For other secondary efficacy outcomes and safety outcomes, statistical analysis was done using SAS (version 9.4). Day 28 PCR-adjusted and crude ACPR were summarized for the PP and mITT populations, with Clopper–Pearson 95% CI. All other secondary efficacy outcomes were evaluated in the mITT population. Parasite clearance parameters were calculated using the WorldWide Antimalarial Resistance Network parasite clearance estimator (WWARN PCE) based on the linear portion of the individual natural logarithm parasitaemia–time profiles [37]. The time to each parasite clearance endpoint, parasite re-emergence, recrudescence, re-infection, fever clearance, and elapsed time below the LLQ of parasitaemia were estimated using Kaplan–Meier analysis. There was no adjustment for multiplicity of comparisons in this exploratory study.

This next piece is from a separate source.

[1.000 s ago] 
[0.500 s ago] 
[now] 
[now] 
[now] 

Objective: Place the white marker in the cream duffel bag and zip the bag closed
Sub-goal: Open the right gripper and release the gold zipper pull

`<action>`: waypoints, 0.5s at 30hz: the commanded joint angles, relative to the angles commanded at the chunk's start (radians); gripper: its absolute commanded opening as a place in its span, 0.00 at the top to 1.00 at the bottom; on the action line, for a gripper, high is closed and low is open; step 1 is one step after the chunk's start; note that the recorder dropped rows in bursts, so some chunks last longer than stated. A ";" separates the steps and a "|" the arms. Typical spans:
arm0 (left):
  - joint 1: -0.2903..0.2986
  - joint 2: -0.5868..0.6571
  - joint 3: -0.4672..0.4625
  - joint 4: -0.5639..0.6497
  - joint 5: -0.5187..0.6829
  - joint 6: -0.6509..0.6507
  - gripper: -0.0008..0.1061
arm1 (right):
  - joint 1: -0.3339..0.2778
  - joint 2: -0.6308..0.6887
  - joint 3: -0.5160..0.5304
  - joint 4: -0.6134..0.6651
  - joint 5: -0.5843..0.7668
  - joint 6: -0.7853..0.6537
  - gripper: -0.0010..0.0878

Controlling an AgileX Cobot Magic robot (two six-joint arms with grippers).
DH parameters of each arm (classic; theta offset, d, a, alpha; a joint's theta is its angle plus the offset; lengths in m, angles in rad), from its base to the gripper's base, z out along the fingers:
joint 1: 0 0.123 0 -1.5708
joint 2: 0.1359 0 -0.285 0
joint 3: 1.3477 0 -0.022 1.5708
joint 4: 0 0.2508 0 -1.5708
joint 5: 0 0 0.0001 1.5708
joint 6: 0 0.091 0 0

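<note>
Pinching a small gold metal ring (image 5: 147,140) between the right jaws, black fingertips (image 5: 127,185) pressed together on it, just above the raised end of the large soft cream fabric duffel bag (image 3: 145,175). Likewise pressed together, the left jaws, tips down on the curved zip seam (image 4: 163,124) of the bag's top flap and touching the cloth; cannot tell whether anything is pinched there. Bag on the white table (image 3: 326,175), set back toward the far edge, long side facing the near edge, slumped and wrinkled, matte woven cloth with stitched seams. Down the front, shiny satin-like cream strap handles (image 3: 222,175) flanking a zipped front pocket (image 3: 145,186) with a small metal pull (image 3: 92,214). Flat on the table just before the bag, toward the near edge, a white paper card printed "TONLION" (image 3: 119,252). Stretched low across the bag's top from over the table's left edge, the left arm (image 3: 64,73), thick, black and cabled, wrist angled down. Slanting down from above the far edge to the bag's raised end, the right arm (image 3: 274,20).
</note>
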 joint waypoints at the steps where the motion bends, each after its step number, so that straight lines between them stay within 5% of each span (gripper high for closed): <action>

Pharmacokinetic analysis was performed using non-linear mixed effect modelling as implemented in Monolix (version 2019R1), applying previously developed population PK models (see Additional file 3).
Ethics
The study was conducted in accordance with the Declaration of Helsinki, Good Clinical Practice, and all applicable laws, rules, and regulations of the participating countries. Final approval by the relevant Independent Ethics Committees and, where relevant, local regulatory authorities, was obtained at each participating study centre before any patient was enrolled. All patients or their legal guardians provided informed consent and those under the age of legal majority provided assent.